§ **What is expected**
Looking at the data, count the lines where the word "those" occurs and answer with only the number.

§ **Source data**
▬▬▬

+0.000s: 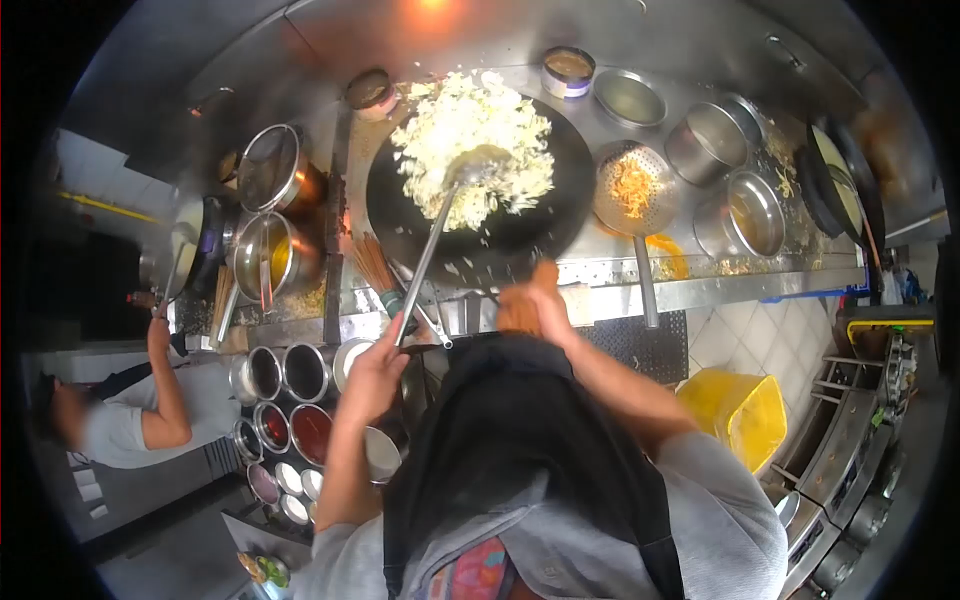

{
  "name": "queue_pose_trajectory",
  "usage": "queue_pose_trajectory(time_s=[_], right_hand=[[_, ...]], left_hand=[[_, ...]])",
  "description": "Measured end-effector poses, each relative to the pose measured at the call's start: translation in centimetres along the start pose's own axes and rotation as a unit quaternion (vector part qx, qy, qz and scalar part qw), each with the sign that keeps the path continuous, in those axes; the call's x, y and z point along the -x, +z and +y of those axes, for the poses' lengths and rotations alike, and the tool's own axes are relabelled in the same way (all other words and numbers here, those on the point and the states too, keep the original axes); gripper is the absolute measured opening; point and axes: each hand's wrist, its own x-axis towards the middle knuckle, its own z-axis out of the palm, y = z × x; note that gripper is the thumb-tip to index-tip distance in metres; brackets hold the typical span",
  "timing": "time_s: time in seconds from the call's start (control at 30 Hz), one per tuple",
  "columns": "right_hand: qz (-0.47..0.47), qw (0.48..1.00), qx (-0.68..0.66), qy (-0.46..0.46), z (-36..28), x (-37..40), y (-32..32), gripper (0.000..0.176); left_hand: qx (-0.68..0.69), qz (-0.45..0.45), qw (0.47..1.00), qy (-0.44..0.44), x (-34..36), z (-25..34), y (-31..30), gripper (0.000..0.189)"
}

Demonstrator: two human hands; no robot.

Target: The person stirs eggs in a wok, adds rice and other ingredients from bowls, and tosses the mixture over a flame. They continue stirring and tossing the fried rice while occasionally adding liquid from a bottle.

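Observation:
A large dark wok [572, 185] stands on the stove, filled with a heap of pale chopped food [480, 120] that looks like rice or shredded vegetable. My left hand [372, 380] is closed around the long handle of a ladle [436, 245], whose bowl rests in the heap. Close to the wok's near rim, my right hand [548, 308] grips an orange-brown cloth [518, 314]; whether a wok handle lies under it is hidden. A bamboo brush [372, 265] lies left of the wok.
Right of the wok, a perforated strainer [608, 190] holds orange shreds, with steel pots [708, 143] beyond. Pots [270, 170] stand left. Round seasoning containers [305, 372] sit beside my left arm. A yellow bin [735, 410] is at right. A co-worker [170, 410] works at far left.

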Motion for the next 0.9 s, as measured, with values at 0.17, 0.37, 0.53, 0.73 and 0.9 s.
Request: queue_pose_trajectory(time_s=[0.17,0.37,0.53,0.73,0.9], right_hand=[[0.081,0.996,0.028,0.038,-5.6,-8.4,5.6,0.023],[0.090,0.988,0.115,0.049,-5.1,-7.7,4.4,0.039],[0.126,0.988,0.091,-0.011,-3.1,-0.3,-2.5,0.056],[0.270,0.959,0.079,0.040,-1.7,11.2,-12.2,0.046],[0.277,0.957,0.066,0.061,-2.2,12.6,-11.5,0.045]], left_hand=[[0.488,-0.234,0.837,-0.078,-6.7,4.0,-6.1,0.021],[0.222,-0.067,0.963,0.135,-22.8,10.7,-10.1,0.071],[0.175,0.214,0.920,0.276,-29.0,18.8,-10.0,0.043],[0.451,0.279,0.771,0.353,-24.5,15.2,-3.7,0.024],[0.495,0.266,0.767,0.310,-30.2,14.1,-3.9,0.018]])
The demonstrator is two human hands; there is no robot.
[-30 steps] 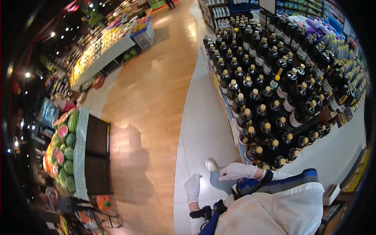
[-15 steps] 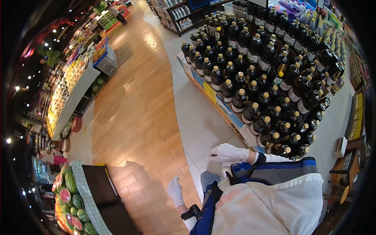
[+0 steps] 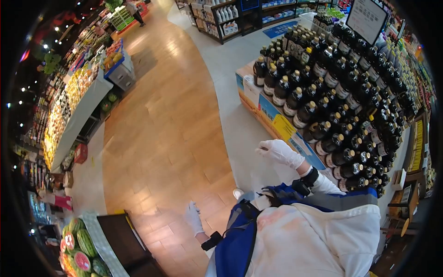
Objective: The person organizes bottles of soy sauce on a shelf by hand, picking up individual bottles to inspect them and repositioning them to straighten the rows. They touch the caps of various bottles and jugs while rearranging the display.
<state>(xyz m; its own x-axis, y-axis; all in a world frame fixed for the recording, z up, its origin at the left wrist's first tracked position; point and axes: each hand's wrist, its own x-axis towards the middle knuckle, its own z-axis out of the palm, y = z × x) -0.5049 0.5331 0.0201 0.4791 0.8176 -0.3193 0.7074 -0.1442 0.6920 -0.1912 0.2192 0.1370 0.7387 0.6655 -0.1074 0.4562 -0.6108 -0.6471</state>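
Note:
My left hand (image 3: 194, 219), in a white glove, hangs over the wooden floor with its fingers loosely stretched and nothing seen in it. My right hand (image 3: 281, 154), also gloved in white, is closed in front of my body. A small dark spot shows at its fingertips; I cannot make out what it is. Nearest to this hand is a display stand (image 3: 287, 127) with a blue and yellow printed front. Dark bottles (image 3: 307, 113) with gold caps and white labels crowd its top. Neither hand visibly touches a bottle.
Wooden flooring (image 3: 161, 138) runs ahead beside grey tiles. At lower left, watermelons (image 3: 86, 242) stand by a dark stand (image 3: 117, 231). A lit produce counter (image 3: 76, 101) lines the left. Shelves (image 3: 221, 18) stand ahead; a person (image 3: 135, 13) is far off. A sign (image 3: 367, 21) rises above the bottles.
The view has shifted forward and turned, so the bottle display sits further right and its printed front shows more. My right hand appears higher; my left hand is slightly further left.

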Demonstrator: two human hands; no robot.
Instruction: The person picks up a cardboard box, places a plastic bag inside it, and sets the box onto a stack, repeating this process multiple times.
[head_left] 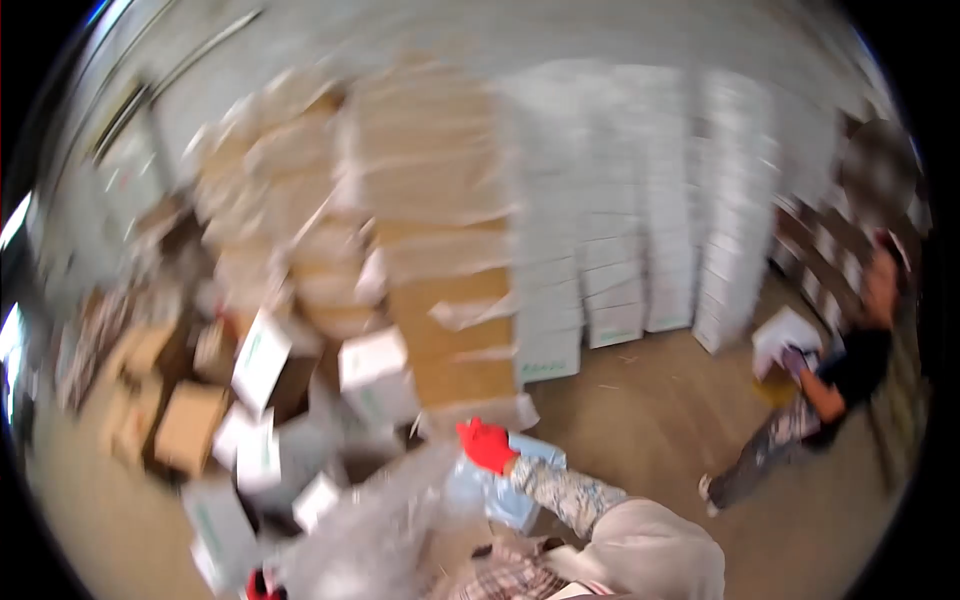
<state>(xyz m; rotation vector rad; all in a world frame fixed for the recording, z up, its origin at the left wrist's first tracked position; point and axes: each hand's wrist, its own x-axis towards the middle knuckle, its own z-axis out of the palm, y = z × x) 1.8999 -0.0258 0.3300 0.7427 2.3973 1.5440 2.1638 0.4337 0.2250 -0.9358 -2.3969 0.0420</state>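
Note:
My right hand (487, 447), in a red glove, is stretched forward at the lower middle, over light blue plastic wrapping (512, 490). Its fingers are blurred, and whether they hold anything is unclear. My left hand (265, 586), also in a red glove, shows only in part at the bottom edge, left of a heap of clear plastic film (370, 530). Its fingers are mostly cut off by the frame.
White and brown boxes (190, 427) lie piled at the left. Tall wrapped brown stacks (430, 200) and white box stacks (550, 240) stand along the wall. At the right a co-worker (850, 370) in dark clothing holds a white object (786, 340).

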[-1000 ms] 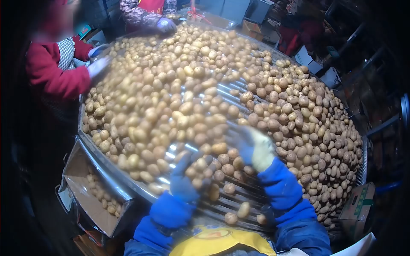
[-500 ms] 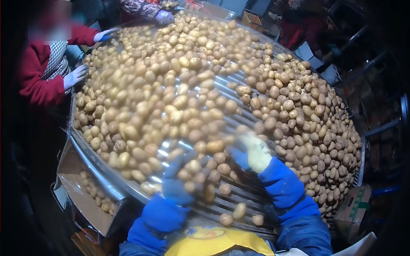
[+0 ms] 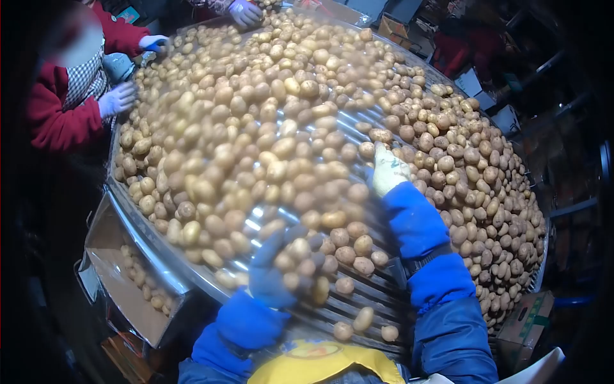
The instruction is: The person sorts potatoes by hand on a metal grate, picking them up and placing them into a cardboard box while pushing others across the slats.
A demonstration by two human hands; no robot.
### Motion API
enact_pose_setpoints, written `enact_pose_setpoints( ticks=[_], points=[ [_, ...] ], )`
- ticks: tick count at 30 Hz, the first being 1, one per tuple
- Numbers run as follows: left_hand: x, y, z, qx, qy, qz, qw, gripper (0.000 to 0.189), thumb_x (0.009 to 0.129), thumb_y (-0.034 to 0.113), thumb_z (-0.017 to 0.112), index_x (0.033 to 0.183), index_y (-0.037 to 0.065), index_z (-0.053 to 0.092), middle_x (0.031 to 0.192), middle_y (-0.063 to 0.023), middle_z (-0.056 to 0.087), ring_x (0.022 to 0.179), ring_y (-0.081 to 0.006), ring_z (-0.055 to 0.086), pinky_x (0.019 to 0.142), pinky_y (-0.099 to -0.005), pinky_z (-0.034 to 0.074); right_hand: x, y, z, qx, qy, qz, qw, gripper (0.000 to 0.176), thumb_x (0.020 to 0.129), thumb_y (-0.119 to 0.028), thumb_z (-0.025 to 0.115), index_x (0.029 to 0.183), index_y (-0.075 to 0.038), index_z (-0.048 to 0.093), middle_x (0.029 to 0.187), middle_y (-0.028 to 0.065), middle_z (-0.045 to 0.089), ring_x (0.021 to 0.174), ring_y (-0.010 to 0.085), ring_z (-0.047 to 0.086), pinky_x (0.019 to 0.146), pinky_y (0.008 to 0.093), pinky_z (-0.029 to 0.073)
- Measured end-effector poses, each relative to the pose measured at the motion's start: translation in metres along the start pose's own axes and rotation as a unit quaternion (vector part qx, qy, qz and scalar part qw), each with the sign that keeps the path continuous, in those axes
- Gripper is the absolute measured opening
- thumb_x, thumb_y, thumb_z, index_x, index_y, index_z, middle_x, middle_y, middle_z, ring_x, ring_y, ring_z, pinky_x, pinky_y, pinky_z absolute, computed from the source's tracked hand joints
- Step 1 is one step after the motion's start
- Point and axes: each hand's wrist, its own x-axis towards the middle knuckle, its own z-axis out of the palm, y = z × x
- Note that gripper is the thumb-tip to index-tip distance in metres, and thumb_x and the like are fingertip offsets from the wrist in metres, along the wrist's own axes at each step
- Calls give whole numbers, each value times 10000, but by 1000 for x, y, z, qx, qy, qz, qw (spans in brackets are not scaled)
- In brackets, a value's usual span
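Note:
My left hand (image 3: 270, 275), in a blue-grey glove, is cupped with fingers stretched out beside a cluster of potatoes (image 3: 295, 259) on the slatted metal table (image 3: 384, 297). The lens blur softens its outline. My right hand (image 3: 389, 171), in a pale glove with a blue palm side, reaches farther forward with its back up. Its fingertips are close to a potato (image 3: 366, 150) at the edge of the right-hand heap (image 3: 473, 185); part of the fingers is hidden. Between my arms lie several more potatoes (image 3: 345, 255) and a few loose ones (image 3: 363, 319) nearer me.
A large potato heap (image 3: 224, 128) covers the table's left and far side. An open cardboard box (image 3: 115, 281) holding potatoes stands below the left rim. Another carton (image 3: 526, 320) stands at right. Across the table are a co-worker's gloved hand (image 3: 118, 100) and another person's gloved hand (image 3: 245, 13).
My right hand has moved forward, away from me, to the right heap. Several potatoes now lie between my arms where it was. My left hand has barely moved. The view has shifted slightly.

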Motion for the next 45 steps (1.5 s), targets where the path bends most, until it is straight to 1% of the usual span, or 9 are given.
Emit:
enact_pose_setpoints(
  ticks=[9, 16, 22, 23, 26, 29, 37, 40, 45],
  points=[
    [-3, 7, 9, 36, -42, 10, 998, 607, 1150, 437, 466, 1589, 18, 464, 1445, -179, 622, 1305, -333, 633, 959, -423, 618, -37, 3, 5, 293, 32, -27, 955, 619, 933, -188, 825, 1470, -1, 580, 997, 128, 789, 950, 229, 760, 851, 381, 607],
    [0, 8, 8, 51, -93, -1, 994, 566, 1159, 377, 467, 1602, 25, 464, 1460, -165, 614, 1321, -313, 629, 986, -424, 607, -135, -77, -50, 426, 16, -163, 890, 474, 955, -227, 824, 1354, 1, 707, 1138, 151, 788, 959, 186, 729, 895, 353, 600],
    [-2, 10, -2, 16, -26, -28, 999, 520, 1107, 517, 562, 1466, 141, 590, 1398, -155, 653, 1182, -365, 695, 737, -392, 612, -105, 33, -32, 375, 149, 60, 913, 447, 967, -131, 785, 1381, -13, 666, 1145, 138, 739, 875, 186, 736, 713, 348, 617],
    [-4, 10, 0, 18, -25, -30, 999, 525, 1105, 518, 564, 1475, 146, 586, 1408, -153, 651, 1179, -372, 696, 726, -396, 607, -100, 63, -35, 144, 220, 7, 965, 471, 995, -275, 748, 1376, -11, 667, 1161, 173, 710, 922, 268, 737, 772, 385, 607],
    [-11, 10, 10, 54, -22, -26, 998, 535, 1103, 520, 567, 1498, 158, 575, 1439, -149, 642, 1164, -384, 700, 697, -405, 592, -79, 116, -17, -2, 225, -4, 974, 567, 977, -457, 694, 1385, -63, 682, 1337, 198, 656, 1231, 375, 613, 1051, 501, 493],
    [-10, 11, 4, 88, -119, 7, 989, 522, 1041, -11, 580, 1550, 70, 496, 1488, -198, 612, 1236, -349, 706, 894, -382, 631, -84, 59, -15, -89, 85, 57, 991, 612, 927, -512, 719, 1436, -177, 655, 1524, 165, 557, 1418, 379, 503, 1112, 560, 448],
    [-7, 19, -7, -64, -169, -51, 982, 405, 1095, 214, 565, 1479, 86, 566, 1359, -137, 677, 1083, -236, 689, 704, -297, 534, -153, 14, -7, 125, 38, -83, 988, 602, 917, -354, 775, 1426, -72, 622, 1416, 204, 619, 1271, 433, 606, 1020, 534, 529],
    [-14, 17, 18, 4, 62, -40, 997, 455, 1076, 501, 603, 1394, 177, 638, 1072, -103, 692, 718, -219, 629, 470, -289, 457, -162, 10, -19, 210, 51, -100, 971, 501, 937, -251, 753, 1380, -42, 645, 1292, 211, 693, 1126, 420, 687, 953, 502, 568],
    [-20, 15, 25, 42, 63, 10, 997, 478, 1079, 498, 589, 1426, 172, 637, 1169, -137, 724, 849, -250, 707, 528, -305, 529, -133, -34, -24, 130, 111, -281, 944, 344, 932, -184, 746, 1254, -66, 714, 1136, 135, 751, 1013, 344, 723, 855, 460, 571]
  ],
)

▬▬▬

§ **Output for this exercise**
2